When the COVID-19 pandemic hit and led to the closure of many day programs for people with disabilities and seniors across New Mexico, many lives were upended. People who count on those services needed 24/7 care in their homes. Direct support professionals, who provide the hands-on care these vulnerable populations count on, quickly emerged as some of the most essential workers in the community.
At Adelante Development Center, a nonprofit with locations throughout New Mexico, this was especially true. Adelante operates nearly 20 homes for people with disabilities and provides assisted living services for seniors — people who are at greater risk of complications from coronavirus. Direct support professionals at Adelante provide essential personal care, which can include helping people get dressed, eat, take their medications and other daily activities.
Adelante is one of the largest employers of direct service staff in the state with more than 300 on the frontlines, caring for others amid a global pandemic.
“This work is truly valued by the clients getting services, but it does put workers at a greater risk than many other fields during this pandemic,” said Adelante President and CEO Mike Kivitz. “Adelante values this work and knows it is essential, but, as a nonprofit, we cannot always reward these employees to the extent we would like.”
Direct support professionals, like many New Mexicans, are facing increased hardships due to the COVID-19 outbreak. At the same time, they need additional resources to continue providing care for seniors and people with disabilities as safely as possible.
“We have to protect people,” said Robin Carter, a direct support professional for over 20 years. “We are working hard to make sure the medical needs of people are met in each home, including medication assistance, telemedicine appointments, and even lab or in-person doctor’s visits.”
To help Adelante’s direct support professionals meet the increased demands of delivering personal care during the pandemic, Blue Cross and Blue Shield of New Mexico (BCBSNM) awarded the organization a $20,000 grant. The funds came from a larger $250,000 donation to United Way of Central New Mexico through BCBSNM’s $1 million COVID-19 Community Collaborative Grant Fund, which supports nonprofit organizations throughout the state that focus on areas such as child and senior care, health care access, and homelessness and housing.

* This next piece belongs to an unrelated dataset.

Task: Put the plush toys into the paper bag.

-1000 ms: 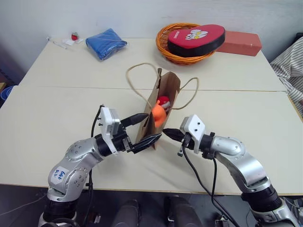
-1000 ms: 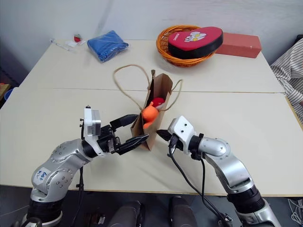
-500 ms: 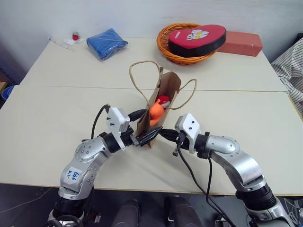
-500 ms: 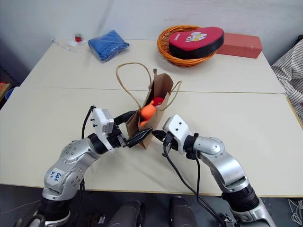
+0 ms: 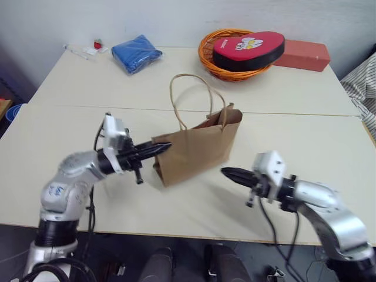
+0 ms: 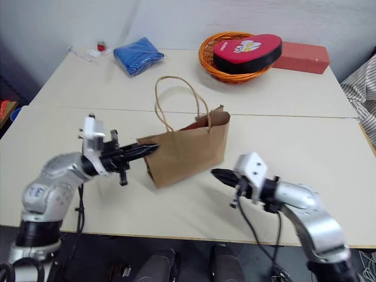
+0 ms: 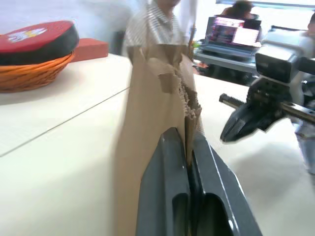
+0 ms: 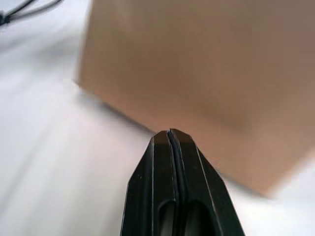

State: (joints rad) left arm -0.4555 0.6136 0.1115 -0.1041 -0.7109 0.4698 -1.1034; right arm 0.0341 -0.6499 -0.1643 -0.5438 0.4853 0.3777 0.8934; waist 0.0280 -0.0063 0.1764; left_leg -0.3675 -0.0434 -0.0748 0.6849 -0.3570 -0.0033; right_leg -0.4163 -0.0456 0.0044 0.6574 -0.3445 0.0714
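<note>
The brown paper bag [image 5: 197,150] stands on the table with its broad side towards me and its loop handles [image 5: 191,97] raised. My left gripper [image 5: 164,145] is shut on the bag's left side edge, and the left wrist view has crumpled paper [image 7: 187,105] pinched between the fingers. To the right of the bag, apart from it, my right gripper [image 5: 226,173] is shut and holds nothing, pointing at the bag's lower right. In the right wrist view its closed tips [image 8: 169,133] face the bag's wall [image 8: 197,64]. The plush toys are hidden.
An orange wicker basket [image 5: 205,57] with a red heart cushion [image 5: 247,47] stands at the back, with a red-brown box [image 5: 302,54] beside it. A folded blue cloth [image 5: 136,53] lies at the back left. Striped fabric [image 5: 361,82] is at the right edge.
My left gripper has shut on the bag's edge and moved left. The bag now shows its broad side, hiding the toys seen in its mouth. My right gripper has drawn away to the right.
</note>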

“This funding to support direct service staff is a great way to say thank you and to ensure that the care vulnerable people need continues to be provided and rewarded.”
The grant to Adelante provides direct support professionals and their families with assistance for basic needs — such as food, clothing and medication — in addition to providing supplementary pay for working amid increased risk. The funds also help Adelante cover the unexpected costs of purchasing extra cleaning and sanitizing supplies and personal protective equipment.

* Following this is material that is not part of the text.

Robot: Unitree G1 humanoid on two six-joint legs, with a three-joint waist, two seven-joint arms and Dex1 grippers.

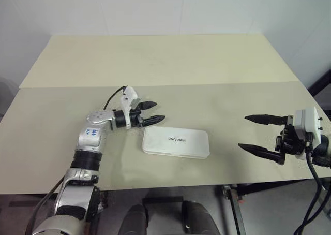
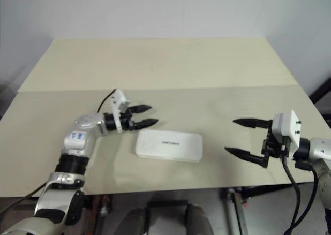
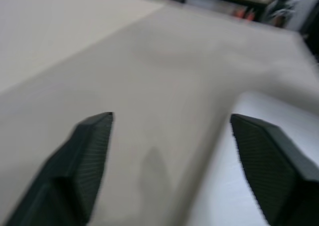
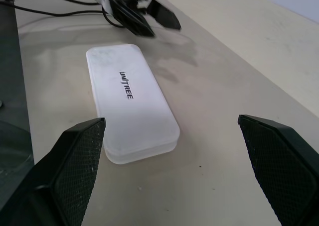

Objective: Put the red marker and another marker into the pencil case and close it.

Lives depend on direct support professionals frequently sanitizing surfaces, washing their hands, and washing clients’ hands. Though everyone wears gloves and masks during care, it is nearly impossible to practice social distancing while helping others with certain tasks, such as eating or bathing. Temperatures are taken every shift, and direct support professionals get tested for the virus weekly. Many have been reassigned to new locations, taking extra travel and time.
Direct support professionals also play a crucial role in supporting clients’ personal enrichment and sense of connection during this difficult time.

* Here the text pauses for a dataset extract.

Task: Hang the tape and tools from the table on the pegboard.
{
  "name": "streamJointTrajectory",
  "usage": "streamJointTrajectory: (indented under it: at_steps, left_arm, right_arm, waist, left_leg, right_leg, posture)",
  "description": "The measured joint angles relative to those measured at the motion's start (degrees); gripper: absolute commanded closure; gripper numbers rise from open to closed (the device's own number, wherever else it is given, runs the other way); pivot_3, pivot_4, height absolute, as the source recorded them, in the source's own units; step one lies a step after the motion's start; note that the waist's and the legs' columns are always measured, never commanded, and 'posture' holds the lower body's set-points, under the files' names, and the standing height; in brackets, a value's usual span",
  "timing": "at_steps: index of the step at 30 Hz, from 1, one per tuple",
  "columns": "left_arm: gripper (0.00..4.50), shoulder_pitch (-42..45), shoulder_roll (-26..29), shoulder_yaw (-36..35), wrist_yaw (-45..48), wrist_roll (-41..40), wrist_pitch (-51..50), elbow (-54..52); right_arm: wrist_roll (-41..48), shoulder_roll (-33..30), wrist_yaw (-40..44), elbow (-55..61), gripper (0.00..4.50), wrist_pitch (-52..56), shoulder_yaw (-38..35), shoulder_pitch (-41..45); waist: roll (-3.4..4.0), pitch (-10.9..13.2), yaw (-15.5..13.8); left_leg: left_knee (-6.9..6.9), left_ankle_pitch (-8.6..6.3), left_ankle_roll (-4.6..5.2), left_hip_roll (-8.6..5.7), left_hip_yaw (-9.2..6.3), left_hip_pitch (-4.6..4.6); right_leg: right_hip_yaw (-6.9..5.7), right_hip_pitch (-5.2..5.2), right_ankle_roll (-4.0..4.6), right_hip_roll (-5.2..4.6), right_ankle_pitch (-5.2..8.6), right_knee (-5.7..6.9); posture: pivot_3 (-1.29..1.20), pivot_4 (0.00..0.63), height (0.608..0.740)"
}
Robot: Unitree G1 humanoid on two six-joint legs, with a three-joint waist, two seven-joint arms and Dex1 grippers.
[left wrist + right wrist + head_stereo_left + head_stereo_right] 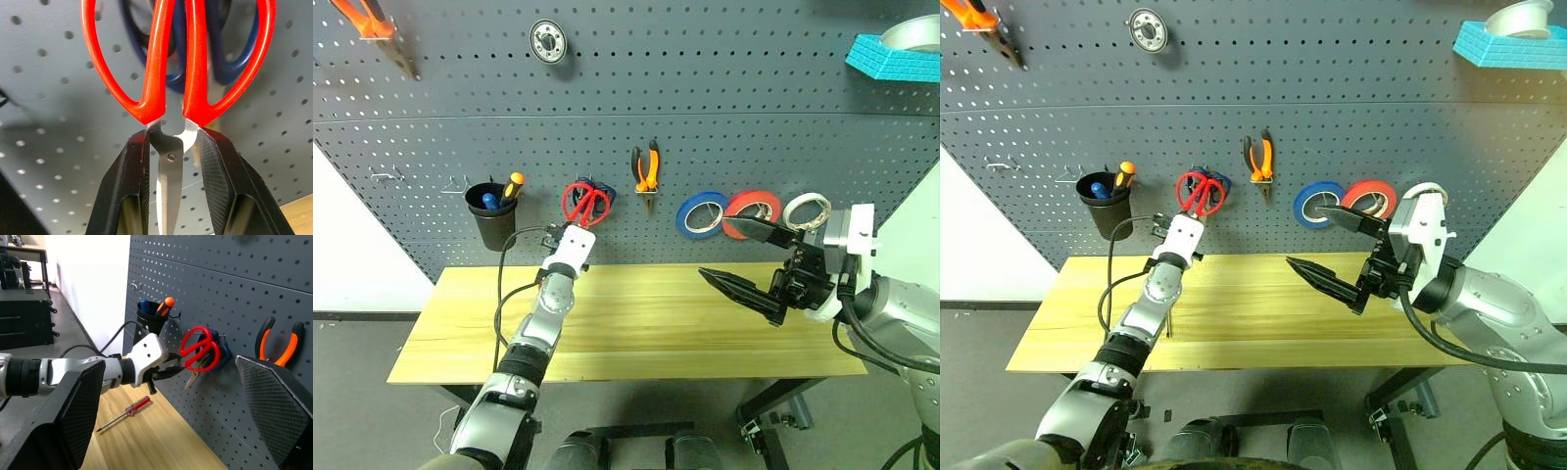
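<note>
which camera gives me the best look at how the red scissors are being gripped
The left wrist view: the left gripper fingers clamp the red-handled scissors just below the handles. The head views and right wrist view show them small, against the pegboard.

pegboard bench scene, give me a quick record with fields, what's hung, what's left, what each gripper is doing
hung on pegboard: red tape, pliers
red scissors: handles up against the pegboard, over blue scissors
left gripper: shut on the red scissors at the pivot
right gripper: open, holds nothing
left on table: red screwdriver
cup: on the pegboard, holds an orange-handled screwdriver
</note>
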State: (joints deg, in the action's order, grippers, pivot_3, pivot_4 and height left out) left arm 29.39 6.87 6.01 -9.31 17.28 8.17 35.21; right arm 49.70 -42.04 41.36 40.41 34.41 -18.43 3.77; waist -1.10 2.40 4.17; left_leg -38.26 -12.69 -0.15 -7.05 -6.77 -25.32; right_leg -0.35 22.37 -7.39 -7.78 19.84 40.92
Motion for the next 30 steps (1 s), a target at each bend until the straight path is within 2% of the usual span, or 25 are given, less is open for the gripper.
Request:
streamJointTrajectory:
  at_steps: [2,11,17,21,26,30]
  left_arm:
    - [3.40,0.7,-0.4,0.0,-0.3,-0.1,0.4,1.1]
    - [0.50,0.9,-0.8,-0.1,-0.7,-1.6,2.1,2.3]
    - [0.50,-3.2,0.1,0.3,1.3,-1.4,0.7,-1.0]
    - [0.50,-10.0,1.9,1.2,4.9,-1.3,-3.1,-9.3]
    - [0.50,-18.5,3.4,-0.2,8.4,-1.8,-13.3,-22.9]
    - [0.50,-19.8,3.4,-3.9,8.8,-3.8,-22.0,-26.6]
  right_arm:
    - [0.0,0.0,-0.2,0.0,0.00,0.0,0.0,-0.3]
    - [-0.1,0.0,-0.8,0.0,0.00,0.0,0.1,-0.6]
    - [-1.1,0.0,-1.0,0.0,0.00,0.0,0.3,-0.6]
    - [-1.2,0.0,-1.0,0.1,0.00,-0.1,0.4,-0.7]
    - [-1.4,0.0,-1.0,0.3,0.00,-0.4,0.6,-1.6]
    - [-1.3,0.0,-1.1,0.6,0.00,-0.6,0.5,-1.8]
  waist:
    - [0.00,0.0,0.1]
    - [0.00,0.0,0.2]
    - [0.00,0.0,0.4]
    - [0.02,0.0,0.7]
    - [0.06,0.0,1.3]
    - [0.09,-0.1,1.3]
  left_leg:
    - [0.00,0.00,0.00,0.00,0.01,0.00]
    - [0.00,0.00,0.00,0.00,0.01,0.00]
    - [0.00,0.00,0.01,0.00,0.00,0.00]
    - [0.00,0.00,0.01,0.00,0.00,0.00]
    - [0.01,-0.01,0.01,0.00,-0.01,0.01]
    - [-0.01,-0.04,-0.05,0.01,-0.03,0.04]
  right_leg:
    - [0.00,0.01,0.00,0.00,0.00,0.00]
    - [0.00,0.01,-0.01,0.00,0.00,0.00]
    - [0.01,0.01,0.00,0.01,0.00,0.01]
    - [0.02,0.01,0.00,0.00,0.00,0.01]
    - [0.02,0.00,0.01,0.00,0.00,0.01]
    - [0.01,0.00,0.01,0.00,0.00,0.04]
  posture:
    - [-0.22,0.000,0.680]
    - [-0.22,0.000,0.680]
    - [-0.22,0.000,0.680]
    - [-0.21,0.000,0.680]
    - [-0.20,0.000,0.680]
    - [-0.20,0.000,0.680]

“It can be depressing and stressful for people to be home all day,” Carter said. “We are making sure they have plenty of activities and are working on their goals and staying in virtual contact with their families and guardians.”
According to Adelante, the pandemic is putting enormous strain on the disability and senior care field. Direct support professionals are under scrutiny and stress like never before, and their care has never been more important.
“We, as a community, need caring, capable people in this field,” Kivitz said. “This funding to support direct service staff is a great way to say thank you and to ensure that the care vulnerable people need continues to be provided and rewarded.”